> Directions: Pull every line containing the word "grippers" out of the material below.

------

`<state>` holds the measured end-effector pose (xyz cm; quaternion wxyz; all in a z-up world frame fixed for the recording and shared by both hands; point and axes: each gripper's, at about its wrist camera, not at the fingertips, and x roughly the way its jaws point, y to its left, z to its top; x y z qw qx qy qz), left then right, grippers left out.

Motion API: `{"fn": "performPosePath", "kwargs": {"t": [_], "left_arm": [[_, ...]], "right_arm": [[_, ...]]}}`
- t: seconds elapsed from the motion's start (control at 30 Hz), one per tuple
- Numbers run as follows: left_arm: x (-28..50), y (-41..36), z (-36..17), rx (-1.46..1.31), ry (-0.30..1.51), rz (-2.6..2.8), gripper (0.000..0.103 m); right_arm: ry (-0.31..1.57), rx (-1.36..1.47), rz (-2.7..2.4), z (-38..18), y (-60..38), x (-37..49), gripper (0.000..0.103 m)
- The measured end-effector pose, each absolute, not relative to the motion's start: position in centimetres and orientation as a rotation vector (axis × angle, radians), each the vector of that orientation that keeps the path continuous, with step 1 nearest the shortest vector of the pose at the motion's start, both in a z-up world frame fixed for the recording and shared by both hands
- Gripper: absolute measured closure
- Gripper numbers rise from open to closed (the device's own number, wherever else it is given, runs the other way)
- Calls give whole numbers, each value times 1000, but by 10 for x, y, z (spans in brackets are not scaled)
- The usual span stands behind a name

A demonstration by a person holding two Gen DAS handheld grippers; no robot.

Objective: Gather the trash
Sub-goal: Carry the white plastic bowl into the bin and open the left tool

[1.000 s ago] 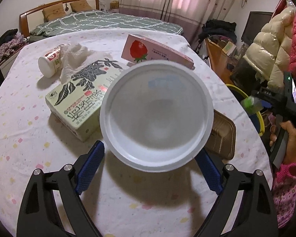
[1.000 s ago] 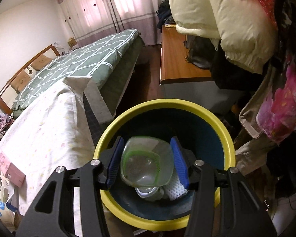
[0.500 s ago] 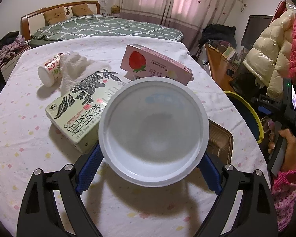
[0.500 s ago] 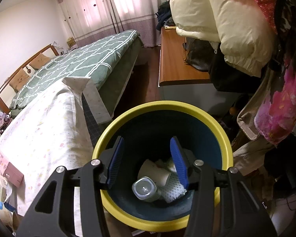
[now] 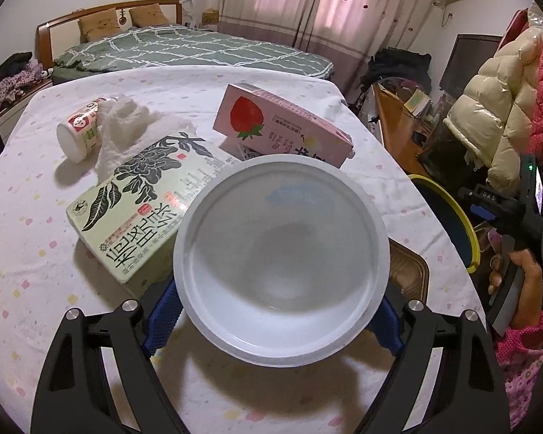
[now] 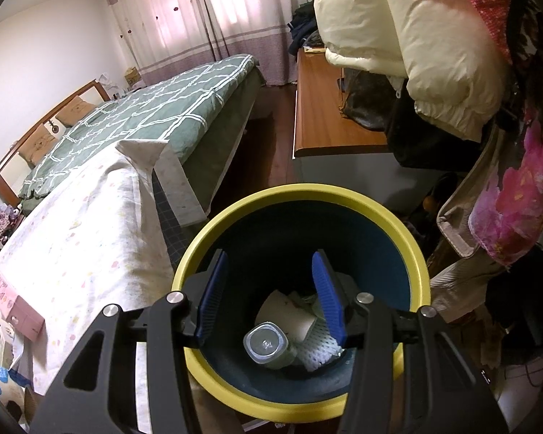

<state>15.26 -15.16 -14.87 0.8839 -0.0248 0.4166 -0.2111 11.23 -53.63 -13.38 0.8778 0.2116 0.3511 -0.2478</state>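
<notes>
A wide white bowl point(image 5: 282, 253) stands on the table's spotted cloth point(image 5: 36, 253), between the blue pads of my left gripper point(image 5: 275, 314). The jaws are closing around it; their tips are hidden under the rim, so contact cannot be seen. My right gripper point(image 6: 269, 289) hangs open and empty over the yellow-rimmed blue bin point(image 6: 300, 190). At the bin's bottom lie a clear jar point(image 6: 268, 343), a paper cup point(image 6: 286, 314) and white foam netting point(image 6: 318, 350). The bin point(image 5: 459, 217) also shows at the table's right edge in the left wrist view.
Behind the bowl lie a green printed box point(image 5: 141, 209), a pink strawberry carton point(image 5: 278, 126), a small white bottle point(image 5: 79, 133) and crumpled tissue point(image 5: 126, 126). A brown tray point(image 5: 409, 271) sits right of the bowl. A bed point(image 6: 155, 108), a wooden desk point(image 6: 329, 108) and hanging jackets point(image 6: 416, 36) surround the bin.
The green-rimmed clear container that sat between the right gripper's pads has dropped away. The left gripper's pads have slid in under the white bowl's rim and drawn closer together.
</notes>
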Motion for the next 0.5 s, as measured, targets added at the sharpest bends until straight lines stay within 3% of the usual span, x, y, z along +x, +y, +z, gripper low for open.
{"fn": "performPosePath", "kwargs": {"t": [0.5], "left_arm": [[140,-154,-110,14,773,-424,18]], "right_arm": [[713,431,-505,-129,-532,107,56]]}}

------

> Task answer:
`<state>` holds the measured end-effector pose (xyz cm; quaternion wxyz; all in a z-up world frame fixed for the recording and shared by both hands; point and axes: each gripper's, at about its wrist camera, not at the fingertips, and x roughly the way its jaws point, y to its left, z to its top; x y z qw qx qy qz), left then right, grippers left out.
A demonstration by a person holding two Gen DAS handheld grippers; no robot.

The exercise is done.